Education Secretary John B. King Jr. released a letter Tuesday asking governors and school leaders across the country to end corporal punishment. The practice is legal in more than a dozen states, including Arizona.

The letter called on leaders to replace what King called harmful and ineffective, with more supportive disciplinary measures. In Arizona, paddling is alive and well — at least on paper.    

“I would say close to 99.9 percent of them all have adopted what we have, it’s an internal policy, it’s a JKA corporal punishment, they’ve adopted that policy that indicates they do not allow corporal punishment within the schools," explained Heidi Vega, spokeswoman for the Arizona School Boards Association. She’s talking about the 225 public-school districts in the state. She said the decision to practice corporal punishment boils down to local control. Charles Tack is with Arizona the Department of Education.
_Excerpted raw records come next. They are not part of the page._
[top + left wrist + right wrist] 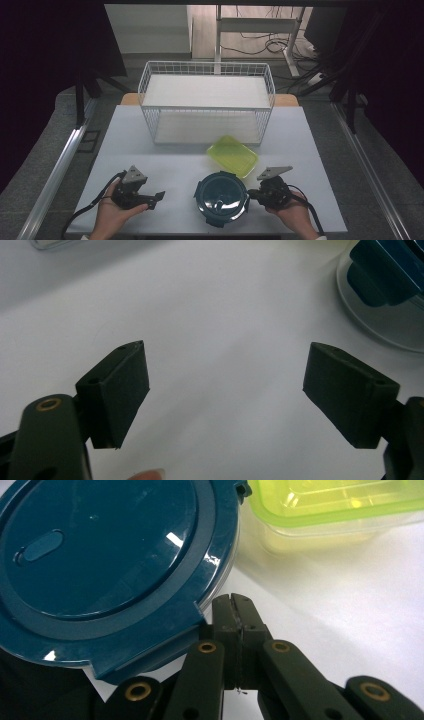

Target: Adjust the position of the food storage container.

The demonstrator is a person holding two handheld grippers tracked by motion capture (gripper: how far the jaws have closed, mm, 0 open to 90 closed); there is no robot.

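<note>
Right gripper (251,194), held level in the person's hand, points at the round blue-lidded container (220,198) at the table's (150,150) near edge, jaws clenched on nothing beside its latch; left gripper (156,196) gapes empty.

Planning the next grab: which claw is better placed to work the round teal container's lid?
Right. Right claw, shut, sits at the teal container rim beside a lid tab; left claw hangs open, apart from it.

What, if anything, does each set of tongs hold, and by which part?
Nothing: the left tongs stand open over bare table; the right tongs are shut, empty, beside the round container's lid.
</note>
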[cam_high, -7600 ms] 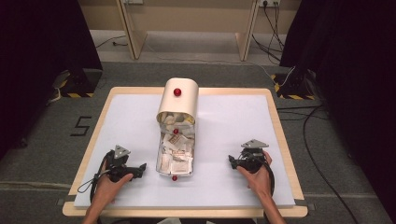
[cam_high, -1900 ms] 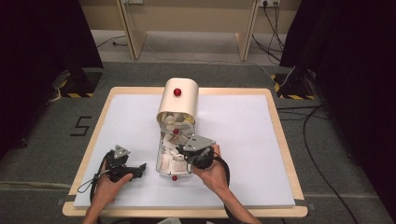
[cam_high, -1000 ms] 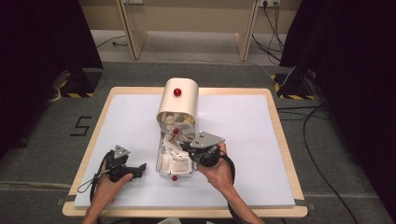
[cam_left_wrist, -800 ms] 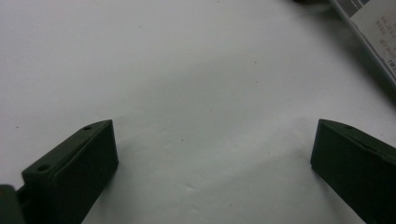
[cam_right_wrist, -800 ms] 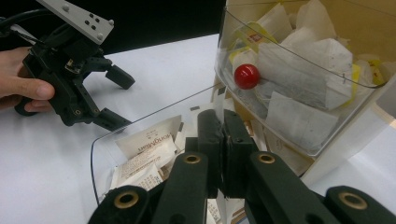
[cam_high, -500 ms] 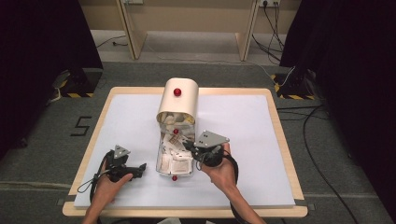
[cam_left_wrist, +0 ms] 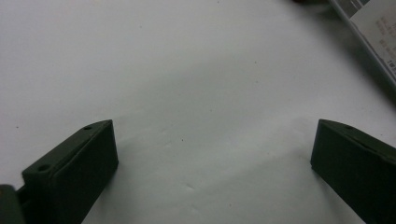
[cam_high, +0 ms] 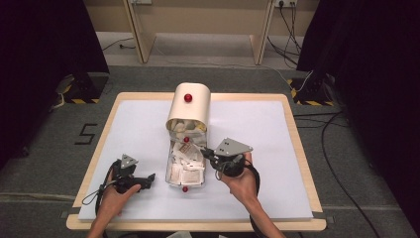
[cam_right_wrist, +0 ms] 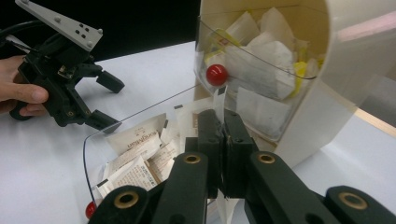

“So those local governing boards have the ability to develop that policy in coordination with teachers and parents and member of their communities to determine if that is an option that they want to have in their schools,” he said.

Tack says Superintendent Diane Douglas has seen the letter. He also says her department does not plan to try to change the law. In his letter, King said that according to the Department’s Civil Rights Data Collection, more than 110,000 students were subject to corporal punishment in the 2013-14 academic year.

The Associated Press contributed to this report.